» **ASSIGNMENT**: Your task is to find every line of the data that holds the string "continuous" and copy it.

» **Data entries**:

<<<<

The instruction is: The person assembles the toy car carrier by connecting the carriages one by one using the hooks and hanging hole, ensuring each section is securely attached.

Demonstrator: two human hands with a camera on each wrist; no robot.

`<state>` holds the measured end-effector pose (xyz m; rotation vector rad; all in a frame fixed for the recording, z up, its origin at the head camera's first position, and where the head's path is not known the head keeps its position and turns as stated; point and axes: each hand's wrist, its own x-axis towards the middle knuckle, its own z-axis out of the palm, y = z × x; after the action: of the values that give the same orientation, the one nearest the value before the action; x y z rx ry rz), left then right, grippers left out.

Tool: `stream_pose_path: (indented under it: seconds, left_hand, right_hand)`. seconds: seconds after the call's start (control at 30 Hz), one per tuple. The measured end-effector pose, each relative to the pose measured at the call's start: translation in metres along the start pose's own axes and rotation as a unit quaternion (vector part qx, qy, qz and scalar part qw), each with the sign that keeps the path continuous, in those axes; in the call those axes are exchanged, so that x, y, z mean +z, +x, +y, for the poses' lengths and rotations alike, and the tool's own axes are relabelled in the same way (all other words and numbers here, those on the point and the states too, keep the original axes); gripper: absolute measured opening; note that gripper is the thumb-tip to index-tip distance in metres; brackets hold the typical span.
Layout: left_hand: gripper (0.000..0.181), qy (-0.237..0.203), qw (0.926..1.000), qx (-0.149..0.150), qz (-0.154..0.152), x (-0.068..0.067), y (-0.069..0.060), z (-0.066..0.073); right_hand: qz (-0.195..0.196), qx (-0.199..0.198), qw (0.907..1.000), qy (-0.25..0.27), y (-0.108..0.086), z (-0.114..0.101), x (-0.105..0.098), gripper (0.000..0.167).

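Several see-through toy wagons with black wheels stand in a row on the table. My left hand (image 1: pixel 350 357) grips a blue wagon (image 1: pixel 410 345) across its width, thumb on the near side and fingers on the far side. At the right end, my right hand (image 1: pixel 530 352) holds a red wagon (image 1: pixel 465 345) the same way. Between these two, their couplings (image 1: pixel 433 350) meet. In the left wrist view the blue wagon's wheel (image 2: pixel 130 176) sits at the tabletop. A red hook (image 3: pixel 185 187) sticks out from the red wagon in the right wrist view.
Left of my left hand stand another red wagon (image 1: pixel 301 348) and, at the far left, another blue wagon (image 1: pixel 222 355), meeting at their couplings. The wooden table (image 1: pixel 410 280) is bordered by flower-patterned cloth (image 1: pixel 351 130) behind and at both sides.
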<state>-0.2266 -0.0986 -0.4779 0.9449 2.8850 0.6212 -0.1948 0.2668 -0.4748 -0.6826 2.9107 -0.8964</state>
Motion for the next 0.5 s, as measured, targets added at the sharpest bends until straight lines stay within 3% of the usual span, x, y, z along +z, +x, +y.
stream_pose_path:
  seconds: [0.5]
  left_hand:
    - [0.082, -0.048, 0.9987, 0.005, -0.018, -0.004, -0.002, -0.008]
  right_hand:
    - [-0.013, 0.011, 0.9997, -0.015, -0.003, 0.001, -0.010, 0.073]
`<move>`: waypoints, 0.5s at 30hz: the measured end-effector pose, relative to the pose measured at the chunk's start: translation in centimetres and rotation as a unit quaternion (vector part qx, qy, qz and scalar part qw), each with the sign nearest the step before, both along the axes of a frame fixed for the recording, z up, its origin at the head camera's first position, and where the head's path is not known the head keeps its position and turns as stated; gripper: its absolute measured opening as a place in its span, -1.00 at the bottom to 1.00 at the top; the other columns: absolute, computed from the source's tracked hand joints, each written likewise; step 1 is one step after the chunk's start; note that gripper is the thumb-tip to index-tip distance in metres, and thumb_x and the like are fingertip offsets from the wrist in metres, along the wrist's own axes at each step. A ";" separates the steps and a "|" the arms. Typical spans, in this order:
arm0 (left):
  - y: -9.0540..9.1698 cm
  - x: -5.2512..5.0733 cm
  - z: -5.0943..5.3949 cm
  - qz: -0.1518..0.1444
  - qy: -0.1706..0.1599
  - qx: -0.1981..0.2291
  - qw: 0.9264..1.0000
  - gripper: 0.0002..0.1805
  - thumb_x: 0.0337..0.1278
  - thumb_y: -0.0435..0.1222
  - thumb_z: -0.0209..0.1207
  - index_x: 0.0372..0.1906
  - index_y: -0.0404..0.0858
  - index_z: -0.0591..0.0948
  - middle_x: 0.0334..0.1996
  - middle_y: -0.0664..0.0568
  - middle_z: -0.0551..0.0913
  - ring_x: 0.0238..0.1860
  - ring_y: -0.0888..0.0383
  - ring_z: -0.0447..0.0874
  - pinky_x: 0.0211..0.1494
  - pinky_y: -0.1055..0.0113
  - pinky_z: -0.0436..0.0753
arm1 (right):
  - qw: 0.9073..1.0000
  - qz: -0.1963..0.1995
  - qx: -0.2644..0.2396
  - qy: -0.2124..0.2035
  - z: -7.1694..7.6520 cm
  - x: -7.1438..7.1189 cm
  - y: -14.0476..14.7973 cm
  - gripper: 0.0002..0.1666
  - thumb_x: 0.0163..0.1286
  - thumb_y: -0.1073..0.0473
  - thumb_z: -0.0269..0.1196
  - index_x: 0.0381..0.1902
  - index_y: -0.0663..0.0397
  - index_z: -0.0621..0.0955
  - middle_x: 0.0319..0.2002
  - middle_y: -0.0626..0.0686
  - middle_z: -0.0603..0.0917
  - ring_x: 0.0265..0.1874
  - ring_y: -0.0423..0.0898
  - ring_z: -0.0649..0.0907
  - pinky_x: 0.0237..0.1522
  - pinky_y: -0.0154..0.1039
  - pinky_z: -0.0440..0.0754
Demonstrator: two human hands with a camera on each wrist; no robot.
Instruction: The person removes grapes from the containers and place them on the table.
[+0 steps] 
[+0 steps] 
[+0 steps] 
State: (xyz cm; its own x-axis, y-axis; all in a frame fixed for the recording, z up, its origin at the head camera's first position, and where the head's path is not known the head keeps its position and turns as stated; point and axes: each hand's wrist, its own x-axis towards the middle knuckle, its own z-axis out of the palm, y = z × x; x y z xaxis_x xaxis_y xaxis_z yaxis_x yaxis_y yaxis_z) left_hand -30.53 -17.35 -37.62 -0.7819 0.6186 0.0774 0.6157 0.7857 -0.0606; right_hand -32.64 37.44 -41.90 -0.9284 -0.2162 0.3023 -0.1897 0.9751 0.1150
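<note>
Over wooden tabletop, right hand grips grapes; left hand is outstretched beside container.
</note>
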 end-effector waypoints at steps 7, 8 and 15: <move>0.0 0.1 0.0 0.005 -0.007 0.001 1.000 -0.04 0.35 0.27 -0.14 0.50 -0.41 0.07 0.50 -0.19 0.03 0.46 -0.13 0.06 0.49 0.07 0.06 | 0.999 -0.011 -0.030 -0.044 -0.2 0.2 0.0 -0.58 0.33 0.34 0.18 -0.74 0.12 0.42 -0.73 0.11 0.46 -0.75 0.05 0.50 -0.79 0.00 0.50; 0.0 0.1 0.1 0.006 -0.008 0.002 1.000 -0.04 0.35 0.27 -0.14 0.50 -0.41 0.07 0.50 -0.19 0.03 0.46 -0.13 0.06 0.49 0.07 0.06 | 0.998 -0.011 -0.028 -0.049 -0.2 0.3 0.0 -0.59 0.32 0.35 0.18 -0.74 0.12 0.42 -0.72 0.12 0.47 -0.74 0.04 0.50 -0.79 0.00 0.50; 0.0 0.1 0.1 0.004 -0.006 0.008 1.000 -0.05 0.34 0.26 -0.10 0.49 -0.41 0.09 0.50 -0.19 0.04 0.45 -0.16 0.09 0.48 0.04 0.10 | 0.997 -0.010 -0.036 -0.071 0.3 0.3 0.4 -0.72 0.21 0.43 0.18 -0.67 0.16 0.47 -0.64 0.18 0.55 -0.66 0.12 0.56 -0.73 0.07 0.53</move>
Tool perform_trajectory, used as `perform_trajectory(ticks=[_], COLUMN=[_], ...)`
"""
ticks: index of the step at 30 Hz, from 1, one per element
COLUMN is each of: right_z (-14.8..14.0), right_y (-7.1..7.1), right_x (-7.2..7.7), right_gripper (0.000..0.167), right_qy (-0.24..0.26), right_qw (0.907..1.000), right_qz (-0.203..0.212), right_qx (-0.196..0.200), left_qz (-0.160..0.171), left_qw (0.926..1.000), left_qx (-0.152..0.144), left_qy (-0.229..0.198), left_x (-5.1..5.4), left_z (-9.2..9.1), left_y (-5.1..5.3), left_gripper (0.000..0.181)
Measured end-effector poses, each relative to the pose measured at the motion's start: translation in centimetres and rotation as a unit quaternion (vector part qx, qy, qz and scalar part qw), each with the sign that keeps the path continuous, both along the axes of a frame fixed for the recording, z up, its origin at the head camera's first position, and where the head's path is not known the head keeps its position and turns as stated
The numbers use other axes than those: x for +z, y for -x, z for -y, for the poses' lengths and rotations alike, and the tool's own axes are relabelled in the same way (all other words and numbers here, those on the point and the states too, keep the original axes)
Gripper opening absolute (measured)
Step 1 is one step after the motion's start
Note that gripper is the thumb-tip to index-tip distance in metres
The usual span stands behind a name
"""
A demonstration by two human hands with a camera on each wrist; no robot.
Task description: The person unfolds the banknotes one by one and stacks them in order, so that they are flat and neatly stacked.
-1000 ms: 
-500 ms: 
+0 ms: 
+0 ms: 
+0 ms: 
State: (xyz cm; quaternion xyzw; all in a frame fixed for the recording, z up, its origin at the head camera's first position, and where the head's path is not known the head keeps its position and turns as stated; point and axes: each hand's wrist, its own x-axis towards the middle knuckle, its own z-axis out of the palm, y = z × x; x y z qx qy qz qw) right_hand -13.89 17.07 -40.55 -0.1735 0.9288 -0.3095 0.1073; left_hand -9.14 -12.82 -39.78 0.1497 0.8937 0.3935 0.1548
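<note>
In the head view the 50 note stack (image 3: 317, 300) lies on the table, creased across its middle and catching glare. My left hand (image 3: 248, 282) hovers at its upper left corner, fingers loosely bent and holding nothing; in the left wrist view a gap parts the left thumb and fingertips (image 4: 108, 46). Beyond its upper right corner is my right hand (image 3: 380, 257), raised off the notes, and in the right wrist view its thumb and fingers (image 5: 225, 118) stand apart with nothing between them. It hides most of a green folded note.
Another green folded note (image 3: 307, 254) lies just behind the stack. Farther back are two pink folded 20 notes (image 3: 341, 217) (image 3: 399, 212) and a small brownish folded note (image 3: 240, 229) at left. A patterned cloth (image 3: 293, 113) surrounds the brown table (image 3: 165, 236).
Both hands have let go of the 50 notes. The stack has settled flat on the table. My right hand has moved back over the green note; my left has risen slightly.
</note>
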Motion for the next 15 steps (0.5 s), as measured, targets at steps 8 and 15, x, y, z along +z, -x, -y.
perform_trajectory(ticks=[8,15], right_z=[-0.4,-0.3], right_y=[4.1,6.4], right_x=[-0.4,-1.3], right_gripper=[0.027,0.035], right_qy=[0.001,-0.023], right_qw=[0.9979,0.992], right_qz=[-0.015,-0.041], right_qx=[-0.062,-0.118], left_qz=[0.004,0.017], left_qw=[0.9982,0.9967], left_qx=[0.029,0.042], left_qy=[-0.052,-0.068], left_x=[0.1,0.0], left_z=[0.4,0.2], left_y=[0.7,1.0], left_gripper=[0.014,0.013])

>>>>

» **RESULT OF THE EXERCISE**:
Tool: `stream_pose_path: (indented under it: seconds, left_hand, right_hand)`. seconds: seconds after the call's start (control at 30 Hz), one per tuple. The measured end-effector pose, each relative to the pose measured at the call's start: translation in metres along the start pose's own axes and rotation as a unit quaternion (vector part qx, qy, qz and scalar part qw), each with the sign that keeps the path continuous, in those axes; in the call those axes are exchanged, so that x, y, z mean +z, +x, +y, for the poses' lengths and rotations alike, and the tool's own axes are relabelled in the same way (all other words and numbers here, those on the point and the states too, keep the original axes); gripper: absolute measured opening; note that gripper is the thumb-tip to index-tip distance in metres; brackets hold the typical span.
Measured end-effector poses, each relative to the pose measured at the motion's start: translation in centimetres and rotation as a unit quaternion (vector part qx, qy, qz and scalar part qw), each with the sign that keeps the path continuous, both along the axes of a frame fixed for the recording, z up, its origin at the head camera's first position, and where the head's path is not known the head keeps its position and turns as stated

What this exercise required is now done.